The news that Facebook founder and CEO Mark Zuckerberg could have been aware of his company’s questionable privacy practices but failed to refer them to federal agencies did not go over well with investors, with Facebook shares tumbling 2 percent on Wednesday.
On Wednesday, the WSJ said that Facebook had unearthed internal e-mails dating back to 2012, which “appear to show Chief Executive Mark Zuckerberg’s connection to potentially problematic privacy practices at the company”.
The emails appear to indicate that Facebook was not aggressive enough in addressing the issues when it discovered that a third-party app was harvesting users’ information regardless of their privacy settings.

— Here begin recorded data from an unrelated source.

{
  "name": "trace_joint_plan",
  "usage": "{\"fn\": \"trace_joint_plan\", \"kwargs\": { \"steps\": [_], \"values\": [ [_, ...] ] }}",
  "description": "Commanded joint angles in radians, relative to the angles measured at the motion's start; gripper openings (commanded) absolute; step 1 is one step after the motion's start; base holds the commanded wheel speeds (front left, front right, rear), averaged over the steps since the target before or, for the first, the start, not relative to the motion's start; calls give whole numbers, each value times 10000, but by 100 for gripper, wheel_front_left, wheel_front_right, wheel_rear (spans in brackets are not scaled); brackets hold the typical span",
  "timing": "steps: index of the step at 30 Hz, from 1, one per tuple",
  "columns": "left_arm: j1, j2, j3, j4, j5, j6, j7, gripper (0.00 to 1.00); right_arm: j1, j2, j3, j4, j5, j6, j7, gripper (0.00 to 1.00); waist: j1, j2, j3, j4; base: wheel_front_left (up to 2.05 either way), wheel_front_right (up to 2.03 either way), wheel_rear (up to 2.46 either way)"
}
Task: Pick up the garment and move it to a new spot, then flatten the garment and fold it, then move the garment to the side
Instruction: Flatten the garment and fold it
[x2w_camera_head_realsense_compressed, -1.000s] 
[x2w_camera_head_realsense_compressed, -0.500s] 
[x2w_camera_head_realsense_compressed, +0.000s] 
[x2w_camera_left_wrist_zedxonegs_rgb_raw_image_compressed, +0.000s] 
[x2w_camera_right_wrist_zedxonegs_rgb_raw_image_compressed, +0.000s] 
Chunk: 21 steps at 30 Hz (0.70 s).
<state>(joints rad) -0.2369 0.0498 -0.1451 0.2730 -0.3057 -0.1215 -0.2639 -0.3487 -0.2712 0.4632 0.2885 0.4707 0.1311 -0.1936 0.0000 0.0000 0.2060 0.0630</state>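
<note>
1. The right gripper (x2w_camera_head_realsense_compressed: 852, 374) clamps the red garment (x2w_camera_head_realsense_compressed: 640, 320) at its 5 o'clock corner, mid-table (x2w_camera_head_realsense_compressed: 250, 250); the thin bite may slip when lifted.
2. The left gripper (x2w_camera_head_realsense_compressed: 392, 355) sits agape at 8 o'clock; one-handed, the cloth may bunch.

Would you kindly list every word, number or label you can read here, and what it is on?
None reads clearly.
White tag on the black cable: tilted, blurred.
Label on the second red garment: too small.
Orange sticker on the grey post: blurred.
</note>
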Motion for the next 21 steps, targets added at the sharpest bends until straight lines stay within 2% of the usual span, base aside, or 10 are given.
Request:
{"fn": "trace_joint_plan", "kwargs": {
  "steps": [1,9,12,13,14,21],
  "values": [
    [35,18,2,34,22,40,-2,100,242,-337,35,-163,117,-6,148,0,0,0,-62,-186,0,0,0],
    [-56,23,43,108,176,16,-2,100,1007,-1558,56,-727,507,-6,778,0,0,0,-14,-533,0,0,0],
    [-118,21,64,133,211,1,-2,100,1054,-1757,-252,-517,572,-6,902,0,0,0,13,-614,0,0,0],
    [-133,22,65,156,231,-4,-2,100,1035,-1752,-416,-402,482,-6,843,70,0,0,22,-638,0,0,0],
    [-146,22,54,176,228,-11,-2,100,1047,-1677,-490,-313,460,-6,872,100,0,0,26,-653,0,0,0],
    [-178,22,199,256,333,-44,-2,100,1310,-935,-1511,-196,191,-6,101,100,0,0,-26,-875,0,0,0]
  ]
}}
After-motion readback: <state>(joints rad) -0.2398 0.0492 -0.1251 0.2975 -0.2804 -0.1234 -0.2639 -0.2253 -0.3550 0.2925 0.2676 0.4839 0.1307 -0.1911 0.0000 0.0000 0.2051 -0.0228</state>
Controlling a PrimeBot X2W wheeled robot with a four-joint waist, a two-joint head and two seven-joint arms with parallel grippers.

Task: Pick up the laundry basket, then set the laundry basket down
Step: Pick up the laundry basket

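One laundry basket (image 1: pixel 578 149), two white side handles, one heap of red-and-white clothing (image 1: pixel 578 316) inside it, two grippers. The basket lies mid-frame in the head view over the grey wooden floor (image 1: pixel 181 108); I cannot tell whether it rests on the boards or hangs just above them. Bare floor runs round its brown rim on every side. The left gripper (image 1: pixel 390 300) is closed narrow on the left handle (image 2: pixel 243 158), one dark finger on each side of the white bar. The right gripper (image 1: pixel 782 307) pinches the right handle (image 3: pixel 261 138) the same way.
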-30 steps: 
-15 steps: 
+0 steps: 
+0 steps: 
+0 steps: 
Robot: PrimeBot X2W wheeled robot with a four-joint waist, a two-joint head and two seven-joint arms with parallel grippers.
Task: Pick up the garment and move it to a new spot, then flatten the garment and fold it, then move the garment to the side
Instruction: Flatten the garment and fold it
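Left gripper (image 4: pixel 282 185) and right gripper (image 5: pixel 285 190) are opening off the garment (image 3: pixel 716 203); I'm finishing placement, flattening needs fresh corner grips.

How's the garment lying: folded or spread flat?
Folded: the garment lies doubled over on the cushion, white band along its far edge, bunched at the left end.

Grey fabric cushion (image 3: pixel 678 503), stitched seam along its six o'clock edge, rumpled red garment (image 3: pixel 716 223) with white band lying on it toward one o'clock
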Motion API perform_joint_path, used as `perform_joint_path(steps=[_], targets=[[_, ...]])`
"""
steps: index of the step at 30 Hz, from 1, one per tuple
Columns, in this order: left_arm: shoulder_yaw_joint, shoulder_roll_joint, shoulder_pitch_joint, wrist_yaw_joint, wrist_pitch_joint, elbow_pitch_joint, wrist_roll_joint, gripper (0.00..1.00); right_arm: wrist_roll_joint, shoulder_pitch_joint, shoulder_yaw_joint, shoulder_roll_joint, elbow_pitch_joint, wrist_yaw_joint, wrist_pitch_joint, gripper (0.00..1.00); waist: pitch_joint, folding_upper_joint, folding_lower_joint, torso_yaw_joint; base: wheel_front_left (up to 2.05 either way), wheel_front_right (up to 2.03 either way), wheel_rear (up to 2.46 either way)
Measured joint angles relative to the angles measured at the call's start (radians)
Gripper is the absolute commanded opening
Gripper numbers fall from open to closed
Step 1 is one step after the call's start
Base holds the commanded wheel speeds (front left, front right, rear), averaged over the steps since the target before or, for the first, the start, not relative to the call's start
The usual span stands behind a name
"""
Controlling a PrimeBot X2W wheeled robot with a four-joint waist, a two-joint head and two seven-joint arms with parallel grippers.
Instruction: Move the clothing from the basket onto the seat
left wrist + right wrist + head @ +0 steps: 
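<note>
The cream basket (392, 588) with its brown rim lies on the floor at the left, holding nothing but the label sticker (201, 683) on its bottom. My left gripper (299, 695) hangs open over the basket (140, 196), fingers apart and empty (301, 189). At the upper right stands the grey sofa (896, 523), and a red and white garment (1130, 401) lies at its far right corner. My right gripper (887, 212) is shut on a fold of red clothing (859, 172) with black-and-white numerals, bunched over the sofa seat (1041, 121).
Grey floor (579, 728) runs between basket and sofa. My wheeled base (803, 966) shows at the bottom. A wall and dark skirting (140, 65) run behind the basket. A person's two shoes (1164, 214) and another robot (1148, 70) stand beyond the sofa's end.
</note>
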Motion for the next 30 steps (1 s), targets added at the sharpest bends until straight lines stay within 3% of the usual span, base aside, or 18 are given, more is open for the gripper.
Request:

The Journal’s reporters apparently didn’t see the emails and learned about them due to unnamed sources “close to the situation”; nor was it clear what communications federal regulators have requested and how many of them concern Zuckerberg.
The emails were uncovered as part of the ongoing investigation by the Federal Trade Commission (FTC) into Facebook’s alleged privacy violations, which led to the transfer of the personal data of 87 million users to the now-defunct political consultancy Cambridge Analytica, which worked on Donald Trump’s presidential campaign and on the Brexit vote.